Les décomptes produits et non contestés montrent que le capital restant dû et non échu à la déchéance du terme s’élevait à 6407,92 euros, auquel il convient d’ajouter les mensualités impayées pour 1229,06 euros.
M. [D] [X] et Mme [N] [H] seront donc solidairement condamnés à payer à la société BANQUE POPULAIRE OCCITANE la somme de 6407,92 euros, avec intérêts au taux contractuel annuel de 2,56% à compter du 26 juillet 2025, ainsi que la somme de 1229,06 euros.
Il convient de rappeler qu’en application de l’article 1343-2 du code civil, les intérêts échus ne peuvent générer eux-mêmes des intérêts sauf si le contrat l’a prévu ou qu’une décision de justice le précise.
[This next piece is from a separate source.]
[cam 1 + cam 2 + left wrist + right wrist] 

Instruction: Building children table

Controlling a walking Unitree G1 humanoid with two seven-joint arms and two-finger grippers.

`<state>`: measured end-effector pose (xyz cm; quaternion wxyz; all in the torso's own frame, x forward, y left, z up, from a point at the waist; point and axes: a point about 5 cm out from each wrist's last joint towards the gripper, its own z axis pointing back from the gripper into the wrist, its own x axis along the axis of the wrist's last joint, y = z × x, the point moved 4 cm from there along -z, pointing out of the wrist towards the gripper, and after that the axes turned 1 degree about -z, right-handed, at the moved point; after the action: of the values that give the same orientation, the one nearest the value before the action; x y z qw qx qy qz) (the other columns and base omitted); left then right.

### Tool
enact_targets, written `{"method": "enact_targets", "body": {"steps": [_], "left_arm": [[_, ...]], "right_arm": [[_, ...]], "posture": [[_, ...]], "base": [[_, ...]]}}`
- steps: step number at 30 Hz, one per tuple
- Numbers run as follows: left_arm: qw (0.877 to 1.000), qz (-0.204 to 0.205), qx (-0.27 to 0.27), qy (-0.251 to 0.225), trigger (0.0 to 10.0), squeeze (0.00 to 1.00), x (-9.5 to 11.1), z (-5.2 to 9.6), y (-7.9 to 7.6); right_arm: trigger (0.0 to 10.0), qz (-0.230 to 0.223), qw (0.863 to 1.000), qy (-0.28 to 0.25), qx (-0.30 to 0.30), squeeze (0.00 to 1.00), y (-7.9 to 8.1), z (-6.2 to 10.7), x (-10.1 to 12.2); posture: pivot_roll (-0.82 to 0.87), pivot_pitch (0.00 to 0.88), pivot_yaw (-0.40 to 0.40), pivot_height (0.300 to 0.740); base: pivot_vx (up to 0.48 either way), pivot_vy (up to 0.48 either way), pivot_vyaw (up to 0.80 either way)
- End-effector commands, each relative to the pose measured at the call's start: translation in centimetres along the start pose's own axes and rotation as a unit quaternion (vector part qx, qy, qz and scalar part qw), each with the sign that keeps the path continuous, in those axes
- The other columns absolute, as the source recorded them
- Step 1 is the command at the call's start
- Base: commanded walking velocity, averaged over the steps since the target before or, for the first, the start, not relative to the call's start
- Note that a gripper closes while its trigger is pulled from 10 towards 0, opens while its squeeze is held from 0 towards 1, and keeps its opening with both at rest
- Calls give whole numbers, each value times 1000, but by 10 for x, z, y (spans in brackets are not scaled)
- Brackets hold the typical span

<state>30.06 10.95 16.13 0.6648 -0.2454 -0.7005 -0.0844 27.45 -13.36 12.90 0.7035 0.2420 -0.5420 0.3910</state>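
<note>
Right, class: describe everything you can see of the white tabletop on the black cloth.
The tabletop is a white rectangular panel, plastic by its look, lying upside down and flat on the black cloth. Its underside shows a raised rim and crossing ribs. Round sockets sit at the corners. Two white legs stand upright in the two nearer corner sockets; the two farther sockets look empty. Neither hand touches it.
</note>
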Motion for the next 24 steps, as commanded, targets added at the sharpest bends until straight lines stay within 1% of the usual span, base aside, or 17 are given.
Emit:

En l’espèce, il n’y a pas lieu d’ordonner la capitalisation des intérêts, de sorte que les intérêts contenus dans les mensualités échues impayées, ne pourront eux-mêmes en produire.
Il résulte de l’article 1231-5 du code civil que lorsque le contrat stipule que celui qui manquera de l’exécuter paiera une certaine somme à titre de dommages et intérêts, il ne peut être alloué à l’autre partie une somme plus forte ni moindre.
Néanmoins, le juge peut, même d’office, modérer ou augmenter la pénalité ainsi convenue si elle est manifestement excessive ou dérisoire.
Lorsque l’engagement a été exécuté en partie, la pénalité convenue peut être diminuée par le juge, même d’office, à proportion de l’intérêt que l’exécution partielle a procuré au créancier, sans préjudice de l’application de l’alinéa précédent.
Toute stipulation contraire aux deux alinéas précédents est réputée non écrite.
Sauf inexécution définitive, la pénalité n’est encourue que lorsque le débiteur est mis en demeure.
En l’espèce, la somme réclamée au titre de la clause pénale apparaît manifestement excessive au regard du préjudice réellement subi et du taux d’intérêt pratiqué.
Il y a donc lieu d’en réduire le montant à un euro et de condamner solidairement M. [D] [X] et Mme [N] [H] au paiement de celle-ci.
2. Sur les frais du procès et l’exécution provisoire
En application de l’article 696 du code de procédure civile, M. [D] [X] et Mme [N] [H] , qui succombent à l’instance, seront condamnés in solidum aux dépens.
L’équité commande en revanche d’écarter toute condamnation sur le fondement de l’article 700 du code de procédure civile.
PAR CES MOTIFS,
La juge des contentieux de la protection, statuant après débats publics, par jugement mis à disposition au greffe, réputé contradictoire et en premier ressort,
CONDAMNE solidairement M. [D] [X] et Mme [N] [H] à payer à la société BANQUE POPULAIRE OCCITANE les sommes suivantes :
6407,92 euros (six mille quatre cent sept euros et quatre-vingt-douze centimes) au titre du capital restant dû en vertu du contrat de crédit du 27 septembre 2021, avec intérêts au taux contractuel de 2,56% l’an à compter du 26 juillet 2025,
1229,06 euros (mille deux cent vingt-neuf euros et six centimes) au titre des mensualités échues impayées, avec intérêts au taux contractuel de 2,56% l’an sur la somme de 1129,31 euros à compter du 26 juillet 2025, et aucun intérêt sur le surplus,
1 euros (un euro) au titre de la clause pénale,
DIT n’y avoir lieu d’écarter l’exécution provisoire de la présente décision,
DIT n’y avoir lieu à condamnation au titre de l’article 700 du code de procédure civile,
CONDAMNE M. [D] [X] et Mme [N] [H] in solidum aux dépens.
Ainsi signé par la juge et la greffière susnommées et mis à disposition des parties le 3 juin 2025.